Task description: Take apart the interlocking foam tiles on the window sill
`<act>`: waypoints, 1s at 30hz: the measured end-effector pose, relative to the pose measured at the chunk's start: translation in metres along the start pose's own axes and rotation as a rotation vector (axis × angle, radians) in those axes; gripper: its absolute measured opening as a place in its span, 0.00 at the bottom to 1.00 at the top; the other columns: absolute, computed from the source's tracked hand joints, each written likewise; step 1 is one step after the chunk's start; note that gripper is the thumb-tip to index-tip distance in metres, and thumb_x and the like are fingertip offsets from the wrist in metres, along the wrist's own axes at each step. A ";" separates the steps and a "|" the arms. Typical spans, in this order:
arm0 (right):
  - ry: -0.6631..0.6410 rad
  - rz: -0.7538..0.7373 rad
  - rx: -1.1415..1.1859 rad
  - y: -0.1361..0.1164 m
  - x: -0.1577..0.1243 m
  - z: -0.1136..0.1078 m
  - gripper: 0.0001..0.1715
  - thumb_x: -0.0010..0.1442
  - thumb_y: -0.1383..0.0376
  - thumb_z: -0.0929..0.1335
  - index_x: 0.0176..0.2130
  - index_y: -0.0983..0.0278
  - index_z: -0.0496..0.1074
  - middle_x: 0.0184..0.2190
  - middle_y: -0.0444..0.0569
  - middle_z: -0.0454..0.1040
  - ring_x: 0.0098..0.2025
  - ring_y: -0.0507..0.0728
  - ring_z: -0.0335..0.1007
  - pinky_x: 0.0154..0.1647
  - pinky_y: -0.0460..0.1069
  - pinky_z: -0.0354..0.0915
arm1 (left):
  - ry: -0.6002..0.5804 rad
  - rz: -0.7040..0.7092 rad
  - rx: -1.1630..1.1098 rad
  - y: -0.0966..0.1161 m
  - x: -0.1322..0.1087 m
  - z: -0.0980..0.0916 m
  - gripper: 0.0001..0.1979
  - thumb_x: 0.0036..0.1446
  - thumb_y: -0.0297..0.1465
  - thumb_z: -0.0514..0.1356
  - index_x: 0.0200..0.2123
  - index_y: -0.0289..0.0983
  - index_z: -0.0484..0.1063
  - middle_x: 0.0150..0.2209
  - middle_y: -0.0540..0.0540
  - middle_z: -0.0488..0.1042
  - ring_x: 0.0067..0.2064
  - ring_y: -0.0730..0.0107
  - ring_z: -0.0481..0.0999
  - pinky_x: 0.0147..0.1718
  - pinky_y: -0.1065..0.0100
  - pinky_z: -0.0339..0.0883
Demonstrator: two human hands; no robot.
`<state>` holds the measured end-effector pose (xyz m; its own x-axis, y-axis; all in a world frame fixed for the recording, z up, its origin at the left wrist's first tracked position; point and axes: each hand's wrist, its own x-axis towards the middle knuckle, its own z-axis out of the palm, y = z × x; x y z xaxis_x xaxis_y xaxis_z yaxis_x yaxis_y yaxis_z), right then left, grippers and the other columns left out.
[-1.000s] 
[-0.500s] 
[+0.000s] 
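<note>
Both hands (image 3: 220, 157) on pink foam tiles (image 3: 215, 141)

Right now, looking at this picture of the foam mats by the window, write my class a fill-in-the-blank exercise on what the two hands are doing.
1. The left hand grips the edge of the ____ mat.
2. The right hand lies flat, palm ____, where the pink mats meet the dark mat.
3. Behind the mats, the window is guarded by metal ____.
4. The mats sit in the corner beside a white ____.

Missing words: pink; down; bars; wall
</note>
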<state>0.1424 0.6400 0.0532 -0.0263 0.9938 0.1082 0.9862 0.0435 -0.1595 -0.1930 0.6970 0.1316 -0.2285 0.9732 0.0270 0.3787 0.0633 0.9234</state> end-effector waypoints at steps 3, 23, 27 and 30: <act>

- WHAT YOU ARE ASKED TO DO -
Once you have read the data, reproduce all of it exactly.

- REPLY TO THE TASK -
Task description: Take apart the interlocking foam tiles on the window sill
`<act>`: waypoints, 1s at 30hz: the measured end-effector pose, relative to the pose measured at the chunk's start: translation in metres along the start pose's own axes and rotation as a rotation vector (axis × angle, radians) in those axes; gripper: its absolute measured opening as a place in its span, 0.00 at the bottom to 1.00 at the top; the other columns: absolute, computed from the source's tracked hand joints, each written likewise; step 1 is one step after the chunk's start; note that gripper is the thumb-tip to index-tip distance in metres, and thumb_x and the like are fingertip offsets from the wrist in metres, along the wrist's own axes at each step. A ";" separates the steps and a "|" the arms. Typical spans, in this order:
arm0 (right):
  - ry: -0.6631..0.6410 rad
  - rz: -0.7538..0.7373 rad
  - rx: -1.1415..1.1859 rad
  - y: -0.1361..0.1164 m
  - x: -0.1577..0.1243 m
  - z: -0.1136..0.1078 m
  - gripper: 0.0001..0.1715
  - thumb_x: -0.0010..0.1442
  - thumb_y: -0.1383..0.0376
  - thumb_z: -0.0929..0.1335
  - index_x: 0.0176..0.2130
  - index_y: -0.0983..0.0278
  - index_z: -0.0496..0.1074
  - middle_x: 0.0184..0.2190
  - middle_y: -0.0444..0.0569
  - middle_z: -0.0454..0.1040
  - ring_x: 0.0098..0.2025
  - ring_y: -0.0507..0.0728
  - ring_z: -0.0335..0.1007
  - pinky_x: 0.0154..0.1647
  - pinky_y: -0.0460..0.1069
  - pinky_z: -0.0354..0.0915
arm1 (left):
  - ry: -0.6002..0.5804 rad
  - rz: -0.7040..0.7092 rad
  - rx: -1.1630..1.1098 rad
  - y: -0.0966..0.1161 m
  - x: -0.1322..0.1087 m
  - z: -0.0980..0.0916 m
  - gripper: 0.0001..0.1979
  - thumb_x: 0.0036..0.1446
  - thumb_y: -0.0297..0.1465
  - thumb_z: -0.0514..0.1356
  - index_x: 0.0200..0.2123
  - index_y: -0.0289..0.0983
  - index_z: -0.0484..0.1063
  - middle_x: 0.0150..0.2209
  - middle_y: -0.0540..0.0540
  - middle_z: -0.0488..0.1042
  - ring_x: 0.0067..0.2064
  - ring_y: -0.0730..0.0107
  - ring_z: -0.0481..0.0999
  - pinky_x: 0.0147..0.1718
  - pinky_y: -0.1065..0.0100
  - pinky_z: -0.0339..0.0883
Demonstrator: two human hands; no robot.
`<state>` holds the measured end-effector pose (xyz m; its own x-axis, y-axis; all in a world frame fixed for the recording, z up, its origin at the left wrist's first tracked position; point and axes: each hand's wrist, its own x-axis towards the middle knuckle, its own z-axis out of the palm, y = z × x; x y z xaxis_x xaxis_y xaxis_z yaxis_x yaxis_y yaxis_z), right then left, grippers and the other columns left out.
[-1.000s] 
[-0.500s] 
[+0.000s] 
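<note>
Both hands (image 3: 220, 157) on pink foam tiles (image 3: 215, 141)

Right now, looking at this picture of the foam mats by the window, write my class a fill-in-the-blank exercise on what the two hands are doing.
1. The left hand grips the edge of the ____ mat.
2. The right hand lies flat, palm ____, where the pink mats meet the dark mat.
3. Behind the mats, the window is guarded by metal ____.
4. The mats sit in the corner beside a white ____.

Missing words: pink; down; bars; wall
</note>
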<state>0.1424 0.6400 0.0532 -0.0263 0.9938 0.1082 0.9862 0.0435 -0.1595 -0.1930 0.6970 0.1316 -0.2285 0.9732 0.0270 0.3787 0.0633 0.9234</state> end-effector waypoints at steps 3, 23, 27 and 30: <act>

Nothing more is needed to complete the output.